Task instructions:
Please reproduce all of the listing below exactly and drop its images.
"""
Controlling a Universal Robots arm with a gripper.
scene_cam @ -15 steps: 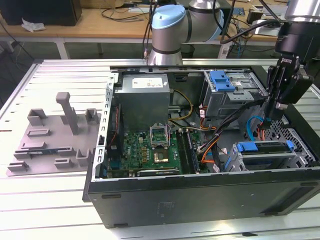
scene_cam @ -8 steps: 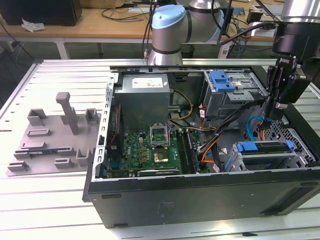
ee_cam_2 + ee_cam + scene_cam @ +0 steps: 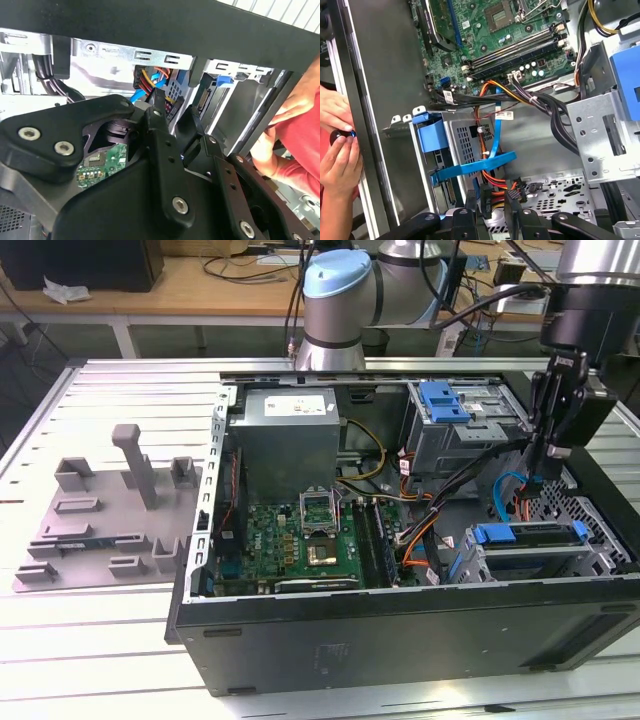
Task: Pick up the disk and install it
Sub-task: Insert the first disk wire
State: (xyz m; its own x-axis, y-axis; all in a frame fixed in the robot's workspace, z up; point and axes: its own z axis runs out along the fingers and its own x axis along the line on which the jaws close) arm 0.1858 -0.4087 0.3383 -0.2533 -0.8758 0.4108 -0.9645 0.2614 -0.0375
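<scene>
The disk (image 3: 531,536) lies flat in the lower drive cage at the exterior view's right end of the open computer case (image 3: 400,640). Its blue carrier frames it, and most of its metal face is hidden by the cage. In the first wrist view the carrier's blue front (image 3: 430,136) shows in that cage. My gripper (image 3: 540,464) hangs above the cage, apart from the disk. Its black fingers (image 3: 470,201) stand a little apart with nothing between them, over orange and blue cables (image 3: 492,125). In the second wrist view the gripper (image 3: 176,114) points into the case.
A blue latch piece (image 3: 444,400) sits atop the upper drive cage. The motherboard (image 3: 305,540) and power supply (image 3: 287,440) fill the case's middle. A person's hands (image 3: 337,150) rest at the case's outer wall. A grey fixture plate (image 3: 100,515) lies on the table.
</scene>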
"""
Answer for the task:
Controlling a Universal Robots arm with a gripper.
scene_cam @ -15 steps: 
scene_cam @ -8 steps: 
ee_cam_2 + ee_cam + scene_cam @ +0 steps: 
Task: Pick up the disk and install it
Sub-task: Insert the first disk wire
State: (xyz m; its own x-axis, y-axis; all in a frame fixed in the robot's workspace, z up; point and axes: its own z axis runs out along the fingers and its own x axis along the line on which the jaws close) arm 0.1858 -0.4087 0.3383 -0.2533 -0.8758 0.4108 -0.9645 0.2614 -0.0375
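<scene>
The disk (image 3: 531,536) lies flat in the lower drive cage at the exterior view's right end of the open computer case (image 3: 400,640). Its blue carrier frames it, and most of its metal face is hidden by the cage. In the first wrist view the carrier's blue front (image 3: 430,136) shows in that cage. My gripper (image 3: 540,464) hangs above the cage, apart from the disk. Its black fingers (image 3: 470,201) stand a little apart with nothing between them, over orange and blue cables (image 3: 492,125). In the second wrist view the gripper (image 3: 176,114) points into the case.
A blue latch piece (image 3: 444,400) sits atop the upper drive cage. The motherboard (image 3: 305,540) and power supply (image 3: 287,440) fill the case's middle. A person's hands (image 3: 337,150) rest at the case's outer wall. A grey fixture plate (image 3: 100,515) lies on the table.
</scene>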

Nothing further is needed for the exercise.